Who are these national committee members? They are party insiders, mostly elected by their state organizations. The Republican National Committee has close to 170 members, including the party chairman, plus a committeeman and committeewoman, for each state and territory. The Democratic National Committee is much larger, with 453 members.

How they would go about selecting a new nominee is spelled out in each party’s rules. It is a pretty straightforward proposition for the DNC, whose membership is apportioned loosely according to the size of a state’s population. For the Republicans, the vote to select a new nominee can involve some complicated math. Rule No. 9 of the GOP bylaws stipulates the RNC members representing any state get to cast as many votes as their state did at the convention, but that if any state’s members disagreed, their votes would get sliced up, potentially even into fractions.

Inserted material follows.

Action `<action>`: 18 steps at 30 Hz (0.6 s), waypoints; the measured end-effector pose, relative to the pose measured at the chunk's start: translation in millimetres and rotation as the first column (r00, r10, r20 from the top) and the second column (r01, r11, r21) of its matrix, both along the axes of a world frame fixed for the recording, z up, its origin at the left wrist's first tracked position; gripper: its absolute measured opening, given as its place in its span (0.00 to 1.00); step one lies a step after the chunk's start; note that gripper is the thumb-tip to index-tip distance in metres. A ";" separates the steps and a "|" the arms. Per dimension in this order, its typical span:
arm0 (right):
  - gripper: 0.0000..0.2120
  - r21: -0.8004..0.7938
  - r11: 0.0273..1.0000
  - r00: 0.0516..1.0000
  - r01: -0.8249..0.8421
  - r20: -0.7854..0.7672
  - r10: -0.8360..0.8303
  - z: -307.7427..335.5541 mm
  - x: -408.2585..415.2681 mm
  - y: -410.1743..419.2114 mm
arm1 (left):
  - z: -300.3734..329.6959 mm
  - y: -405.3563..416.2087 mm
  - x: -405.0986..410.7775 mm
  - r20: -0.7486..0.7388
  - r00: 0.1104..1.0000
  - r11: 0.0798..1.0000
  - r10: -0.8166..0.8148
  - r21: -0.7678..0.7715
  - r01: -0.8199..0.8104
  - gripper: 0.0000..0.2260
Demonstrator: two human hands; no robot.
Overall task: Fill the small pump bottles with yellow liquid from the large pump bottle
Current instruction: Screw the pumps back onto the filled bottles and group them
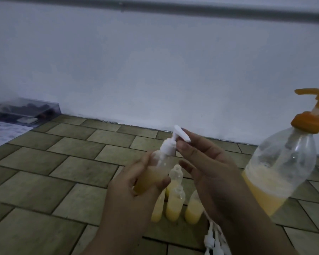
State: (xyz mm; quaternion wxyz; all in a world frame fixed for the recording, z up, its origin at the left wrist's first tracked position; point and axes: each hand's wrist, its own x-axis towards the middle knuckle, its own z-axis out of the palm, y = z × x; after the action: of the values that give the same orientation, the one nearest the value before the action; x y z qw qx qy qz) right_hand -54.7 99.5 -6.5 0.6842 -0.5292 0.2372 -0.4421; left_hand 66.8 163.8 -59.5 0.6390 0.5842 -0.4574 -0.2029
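Observation:
My left hand [136, 183] grips a small clear pump bottle [156, 172], partly filled with yellow liquid, held above the floor and tilted. Its white pump cap [170, 144] sits on the neck. My right hand [208, 162] is beside the cap, fingertips at the white collar and pump head, with the lower fingers straight. Below my hands several small uncapped bottles [175, 203] with yellow liquid stand on the tiles. The large clear pump bottle [282, 168] with an orange pump [309, 122] stands at the right, yellow liquid low inside it.
Loose white pump caps [215, 242] lie on the floor near the bottom edge, under my right forearm. A clear box [26, 112] with dark contents and a printed sheet [4, 133] sit at the left by the white wall. The floor is brown-green tile.

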 end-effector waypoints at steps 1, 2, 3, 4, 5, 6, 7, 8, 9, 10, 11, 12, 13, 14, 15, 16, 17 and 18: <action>0.14 -0.031 1.000 1.000 0.001 -0.028 -0.002 -0.9 -2.0 -2.2 | 0.2 -0.6 0.9 -0.057 0.998 1.000 -0.013 0.005 0.013 0.23; 0.14 -0.069 0.997 0.998 0.023 -0.065 -0.027 -2.7 -3.9 -5.5 | -0.4 -1.1 2.0 -0.064 0.998 1.000 -0.017 0.005 0.018 0.24; 0.15 -0.101 0.994 0.994 0.048 -0.094 -0.058 -4.1 -5.9 -7.9 | -0.7 -0.7 2.3 -0.058 0.998 1.000 -0.019 0.003 0.019 0.25; 0.18 -0.124 0.991 0.992 0.056 -0.108 -0.069 -3.7 -7.5 -9.9 | 0.8 0.1 1.6 -0.056 0.998 1.000 -0.024 -0.001 0.024 0.25; 0.20 -0.133 0.991 0.992 0.035 -0.119 -0.051 -2.0 -8.9 -10.8 | 1.7 0.3 0.5 -0.057 0.998 0.999 -0.033 0.001 0.033 0.25; 0.19 -0.147 0.989 0.990 -0.005 -0.142 -0.016 0.3 -9.5 -11.1 | 1.7 0.2 -0.7 -0.042 0.997 0.998 -0.058 0.006 0.058 0.25; 0.16 -0.173 0.984 0.984 -0.045 -0.177 0.014 3.0 -9.3 -10.0 | 0.8 -0.3 -2.0 -0.005 0.997 0.997 -0.077 0.007 0.077 0.25; 0.13 -0.196 0.979 0.979 -0.058 -0.202 0.018 4.4 -8.4 -8.0 | -0.2 -0.6 -3.6 0.050 0.996 0.997 -0.078 0.000 0.079 0.25; 0.11 -0.211 0.977 0.977 -0.031 -0.213 -0.015 3.8 -5.9 -5.9 | -1.4 -1.3 -4.5 0.122 0.992 0.999 -0.043 -0.018 0.046 0.25; 0.11 -0.235 0.971 0.971 0.035 -0.223 -0.089 0.6 -1.9 -4.3 | -3.0 -2.1 -4.5 0.210 0.978 0.999 0.013 -0.036 -0.005 0.25; 0.11 -0.256 0.960 0.956 0.111 -0.237 -0.174 -2.5 2.3 -1.7 | -5.0 -3.8 -3.9 0.299 0.951 0.997 0.072 -0.049 -0.060 0.25; 0.11 -0.281 0.945 0.939 0.170 -0.245 -0.242 -5.3 7.0 1.0 | -7.2 -5.2 -3.1 0.358 0.927 0.993 0.111 -0.063 -0.095 0.25; 0.12 -0.283 0.937 0.926 0.202 -0.257 -0.278 -5.9 10.2 3.7 | -10.2 -6.2 -2.1 0.385 0.912 0.990 0.140 -0.081 -0.118 0.25; 0.13 -0.300 0.936 0.920 0.184 -0.283 -0.272 -6.7 9.9 3.4 | -11.6 -6.1 -1.5 0.370 0.917 0.988 0.149 -0.092 -0.124 0.24; 0.16 -0.328 0.937 0.912 0.124 -0.335 -0.238 -3.9 6.2 2.9 | -9.6 -4.8 -1.3 0.325 0.935 0.989 0.143 -0.082 -0.123 0.22; 0.20 -0.379 0.924 0.892 0.039 -0.404 -0.203 0.5 -0.1 0.8 | -6.4 -2.8 -0.2 0.229 0.965 0.992 0.126 -0.051 -0.117 0.21; 0.24 -0.430 0.902 0.855 -0.022 -0.476 -0.206 4.5 -9.3 -1.9 | -4.0 -1.3 2.4 0.102 0.990 0.995 0.101 -0.010 -0.100 0.20; 0.24 -0.521 0.851 0.818 -0.065 -0.516 -0.253 8.9 -21.4 -3.1 | -2.4 1.0 8.0 -0.022 0.997 0.996 0.080 0.028 -0.079 0.19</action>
State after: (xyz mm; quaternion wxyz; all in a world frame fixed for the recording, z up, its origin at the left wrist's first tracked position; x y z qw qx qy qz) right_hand -76.0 96.4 2.4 0.3913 -0.7866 0.3291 -0.3462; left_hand 74.8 164.8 -61.9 0.6440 0.6082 -0.4233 -0.1903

As most people know, we don’t vote for our presidents directly. In November, we cast our ballots for slates of electors, as spelled out in Article II, Section 1 of the U.S. Constitution. There are 538 electors in all, one for each U.S. senator and House member, plus three for the District of Columbia. How they are picked varies, but their selection is generally done at state party conventions.

After some preliminaries, they meet in their respective states on the first Tuesday after the second Wednesday in December — this year, that’s Dec. 17 — and elect the president and vice president.

It is a rare elector who votes other than the way his state did. In fact, 29 states plus the District of Columbia require them to follow the wishes of their state’s voters. “They are not expected to think for themselves or to negotiate, which is not to say that they wouldn’t under extraordinary circumstances,” Kamarck writes.

And as we saw in 2020, with Trump’s efforts to overturn the election, there were allegedly felonious schemes in at least six states to put together illegitimate slates of “fake electors.” So imagine the turmoil — and potential for double-dealing — if the electors themselves become, essentially, free agents.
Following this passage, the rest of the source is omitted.